Re: [PATCH 1/3] dcache: add a new enum type for 'dentry_d_lock_class'

Al Viro <viro@xxxxxxxxxxxxxxxxxx> · Fri, 15 Nov 2019 17:54:23 +0000

On Fri, Nov 15, 2019 at 02:17:54PM +0000, Al Viro wrote:
> On Fri, Nov 15, 2019 at 08:58:05AM -0500, Steven Rostedt wrote:
> > On Fri, 15 Nov 2019 13:48:23 +0000
> > Al Viro <viro@xxxxxxxxxxxxxxxxxx> wrote:
> > 
> > > > BTW, what do you mean by "can debugfs_remove_recursive() rely upon the
> > > > lack of attempts to create new entries inside the subtree it's trying
> > > > to kill?"  
> > > 
> > > Is it possible for something to call e.g. debugfs_create_dir() (or any
> > > similar primitive) with parent inside the subtree that has been
> > > passed to debugfs_remove_recursive() call that is still in progress?
> > > 
> > > If debugfs needs to cope with that, debugfs_remove_recursive() needs
> > > considerably heavier locking, to start with.
> > 
> > I don't know about debugfs, but at least tracefs (which cut and pasted
> > from debugfs) does not allow that. At least in theory it doesn't allow
> > that (and if it does, it's a bug in the locking at the higher levels).
> > 
> > And perhaps debugfs shouldn't allow that either. As it is only suppose
> > to be a light weight way to interact with the kernel, hence the name
> > "debugfs".
> > 
> > Yu, do you have a test case for the "infinite loop" case?
> 
> Infinite loop, AFAICS, is reasonably easy to trigger - just open
> a non-empty subdirectory and lseek to e.g. next-to-last element
> in it.  Again, list_empty() use in there is quite wrong - it can
> give false negatives just on the cursors.  No arguments about
> that part...

FWIW, given that debugfs_remove_recursive() has no way to report an error
*and* that we have a single chokepoint for all entry creations (start_creating())
we could make sure nothing gets added pretty easily - just mark the victim
dentry as "don't allow any creations here" when we first reach it and
have start_creating check that, using e.g. inode_lock() for serialization.
Marking could be done e.g. by setting ->d_fsdata to
(void *)DEBUGFS_FSDATA_IS_REAL_FOPS_BIT, so that ->d_release() doesn't
need any changes.

BTW, this
                if (!ret)
                        d_delete(dentry);
                if (d_is_reg(dentry))
                        __debugfs_file_removed(dentry);
                dput(dentry);
in __debugfs_remove() is both subtle and bogus.  If we get here
with refcount > 1, d_delete() is just a d_drop() - dentry can't
be made negative, so it gets unhashed instead.  If we *do* get
here with refcount 1, it will be made negative, all right.
Only to be killed off by immediately following dput(), since
debugfs doesn't retain unpinned dentries.

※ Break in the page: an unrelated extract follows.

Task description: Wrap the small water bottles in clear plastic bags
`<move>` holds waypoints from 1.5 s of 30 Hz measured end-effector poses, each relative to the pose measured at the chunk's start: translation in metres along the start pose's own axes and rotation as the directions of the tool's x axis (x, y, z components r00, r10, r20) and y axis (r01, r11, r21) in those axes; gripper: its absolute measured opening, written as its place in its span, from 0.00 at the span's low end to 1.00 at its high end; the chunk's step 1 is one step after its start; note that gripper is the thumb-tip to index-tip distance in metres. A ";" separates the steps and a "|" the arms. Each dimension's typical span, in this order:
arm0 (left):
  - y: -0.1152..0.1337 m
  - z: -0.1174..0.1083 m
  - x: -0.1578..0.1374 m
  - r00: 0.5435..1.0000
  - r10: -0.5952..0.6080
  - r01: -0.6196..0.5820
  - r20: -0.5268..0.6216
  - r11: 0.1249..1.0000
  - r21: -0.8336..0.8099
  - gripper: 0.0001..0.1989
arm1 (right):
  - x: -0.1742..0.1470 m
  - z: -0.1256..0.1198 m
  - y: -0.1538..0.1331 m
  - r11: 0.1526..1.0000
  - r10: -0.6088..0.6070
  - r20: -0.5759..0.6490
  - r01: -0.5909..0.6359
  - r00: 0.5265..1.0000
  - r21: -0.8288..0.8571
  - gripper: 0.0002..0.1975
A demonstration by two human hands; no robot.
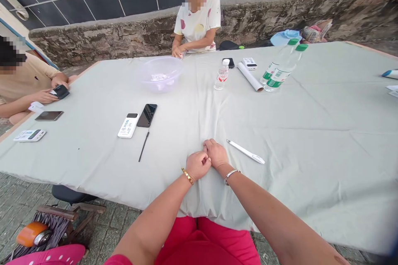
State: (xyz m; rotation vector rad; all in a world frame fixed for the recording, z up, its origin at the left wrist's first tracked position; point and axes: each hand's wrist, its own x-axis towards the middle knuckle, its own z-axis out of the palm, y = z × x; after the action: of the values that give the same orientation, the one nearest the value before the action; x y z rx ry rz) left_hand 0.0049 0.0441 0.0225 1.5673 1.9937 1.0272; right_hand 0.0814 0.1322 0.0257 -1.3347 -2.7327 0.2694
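On the grey tablecloth (174,132) my two hands rest together, touching at the fingers. My left hand (198,165) is curled into a loose fist, and nothing shows in it. Just beyond and beside it, my right hand (217,154) lies palm down with its fingers bent under and nothing visible in them. A slim white pen-shaped tool (245,152) lies to the right of my right hand, apart from it. Off to the left are a black phone (147,115) with a dark wrist strap (143,146) and a white power bank (128,126).
Further back stand a clear purple basin (161,85), a small bottle (221,75), a paper roll (250,77) and two green-capped bottles (282,68). One person (199,20) sits opposite; another (27,78) at left holds a black object (61,91). A stool (74,195) is below left.
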 end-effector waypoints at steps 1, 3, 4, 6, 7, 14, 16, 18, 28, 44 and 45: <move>0.000 0.000 0.000 1.000 0.002 -0.002 0.000 1.000 -0.001 0.09 | 0.000 0.001 0.000 1.000 0.001 -0.001 -0.001 1.000 0.003 0.10; -0.001 0.000 0.000 1.000 0.010 -0.010 -0.004 1.000 -0.004 0.09 | 0.000 0.001 0.000 1.000 0.003 -0.005 -0.003 1.000 0.006 0.10; -0.001 0.000 0.000 1.000 0.015 -0.015 -0.008 1.000 -0.006 0.09 | 0.000 0.002 0.000 1.000 0.005 -0.005 -0.005 1.000 0.006 0.11; -0.001 0.001 -0.001 1.000 0.024 -0.025 -0.017 1.000 -0.011 0.09 | 0.000 0.002 0.000 1.000 0.009 -0.002 -0.009 1.000 0.002 0.10; -0.001 0.001 -0.001 0.999 0.028 -0.028 -0.021 1.000 -0.013 0.09 | 0.000 0.002 0.000 1.000 0.009 0.000 -0.009 1.000 0.000 0.10; -0.001 0.000 0.000 0.999 0.036 -0.036 -0.025 0.999 -0.015 0.10 | 0.000 0.001 0.000 1.000 0.005 -0.008 -0.005 1.000 0.001 0.10; -0.001 0.000 0.000 0.999 0.030 -0.030 -0.025 0.999 -0.012 0.09 | 0.000 0.002 -0.001 1.000 0.007 -0.004 -0.007 1.000 0.001 0.10; 0.000 -0.001 0.000 0.999 0.021 -0.021 -0.026 1.000 -0.012 0.10 | 0.000 0.002 -0.001 1.000 0.014 0.004 -0.014 1.000 -0.002 0.10; 0.003 -0.002 -0.001 0.999 0.025 -0.026 -0.027 0.999 -0.035 0.10 | 0.000 -0.001 -0.003 1.000 0.026 0.012 -0.026 1.000 0.006 0.11; 0.000 0.001 -0.002 0.998 0.048 -0.050 -0.043 0.998 -0.045 0.10 | -0.001 -0.003 -0.002 1.000 0.028 0.035 -0.027 0.999 -0.004 0.10; 0.000 0.001 -0.002 0.998 0.048 -0.050 -0.043 0.998 -0.047 0.10 | -0.001 -0.003 -0.002 1.000 0.026 0.034 -0.026 0.999 -0.003 0.10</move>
State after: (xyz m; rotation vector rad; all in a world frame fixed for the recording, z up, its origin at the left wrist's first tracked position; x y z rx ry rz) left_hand 0.0066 0.0428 0.0215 1.5894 1.9515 1.1269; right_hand 0.0814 0.1303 0.0285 -1.3803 -2.7453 0.2940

Why immediate?  Because d_is_reg() is obviously false on
negative dentries, so __debugfs_file_removed() is not called.
That's where the subtle part begins: there should've been
nobody for __debugfs_file_removed() to wait for, since they
would've had to hold additional references to dentry and
refcount wouldn't have been 1.  So that's actually not
a bug.  However, it's too subtle to introduce without
having bothered to even comment the damn thing.

As for the "bogus" part - that d_delete() is bollocks.
First of all, it is fully equivalent to d_drop().  Always
had been.  What's more, that sucker should've been
d_invalidate() instead.

Anyway, AFAICS removal could be done this way:

// parent is held exclusive, after is NULL or a child of parent
find_next_child(parent, prev)
	child = NULL
	node = prev ? &prev->d_child : &parent->d_subdirs;
	grab parent->d_lock
	for each entry in the list starting at node->next
		d = container_of(entry, struct dentry, d_child)
		grab d->d_lock
		if simple_positive(d)
			bump d->d_count
			child = d
		drop d->d_lock
		if child
			break
	drop parent->d_lock
	dput(prev);
	return child

kill_it(victim, parent)
	if simple_positive(victim)
		d_invalidate(victim);	// needed to avoid lost mounts
		if victim is a directory
			fsnotify_rmdir
		else
			fsnotify_unlink
		if victim is regular
			__debugfs_file_removed(victim)
		dput(victim)		// unpin it

recursive_removal(dentry)
	this = dentry;
	while (true) {
		victim = NULL;
		inode = this->d_inode;
		inode_lock(inode);
		if (d_is_dir(this))
			mark this doomed
		while ((child = find_next_child(this, victim)) == NULL) {
			// no children (left); kill and ascend
			// update metadata while it's still locked
			inode->i_ctime = current_time(inode);
			clear_nlink(inode);
			inode_unlock(inode);
			victim = this;
			this = this->d_parent;
			inode = this->d_inode;
			inode_lock(inode);
			kill_it(victim, this);
			if (victim == dentry) {
				inode->i_ctime = inode->i_mtime = current_time(inode);
				if (d_is_dir(dentry))
					drop_nlink(inode);
				inode_unlock(inode);
				dput(dentry);
				return;
			}
		}
		inode_unlock(inode);
		this = child;
	}